I came to Sparklehorse by way of PJ Harvey, who collaborated with Mark on the album It’s a Wonderful Life (spoiler alert: It was not. It is also best not to think about the fate of Mark Linkous, ever, but this article in Pitchfork is quite wonderful in explaining the allure of the man and his music, of which Tom Waits said, “It’s like opening your eyes underwater at the bottom of a stream. You go, ‘Jesus, look what’s down here.’”).

I’m not one for making heroes of artists I admire. No-one makes it through life without causing pain, everyone can be held up to the light and be found flawed, but when I was in my late 20s and fairly certain my life would never recover from the mistakes I had made and that I would never correct the path I was on, I had a line of lyrics from Mark and PJ’s song, ‘Eyepennies’, tattooed on my forearm, written in shorthand because even I am not maudlin enough to face answering questions from strangers about the meaning of this peculiar little song about the weight of sadness.

I love the sad songs.

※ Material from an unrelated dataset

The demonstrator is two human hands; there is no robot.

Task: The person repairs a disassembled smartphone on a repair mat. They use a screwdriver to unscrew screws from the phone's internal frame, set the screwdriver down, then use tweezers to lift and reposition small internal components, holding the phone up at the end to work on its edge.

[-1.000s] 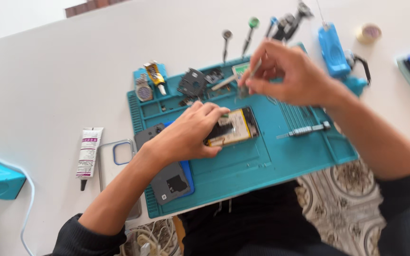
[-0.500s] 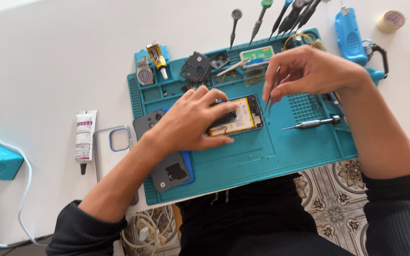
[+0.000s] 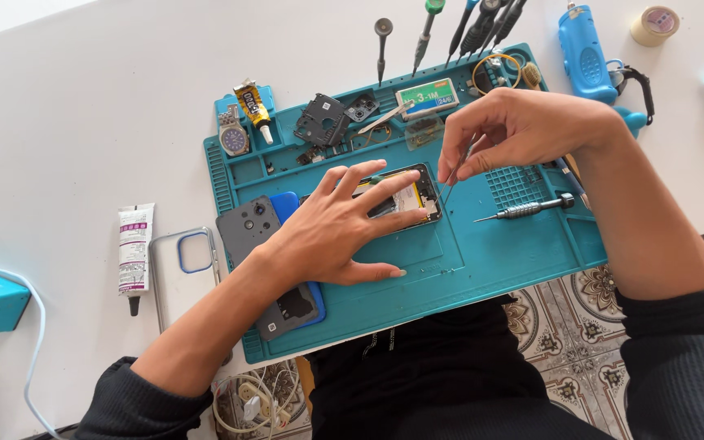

My guitar teacher used to joke that I had an uncanny ability to pick songs written in strange time signatures, always in the minor scale.

In my third year of university, I lived in a share house with a high school friend and we made a mixed tape of the saddest songs we knew. The two that were by far the saddest were ‘Your Sweet Voice’ by The Reindeer Section, a song in the classic sad song canon of heartbreak, and ‘Eyepennies’.

There’s something enjoyable and bittersweet about listening to sad songs when life is fine, like maybe sometimes the heart needs to hurt a little to keep growing.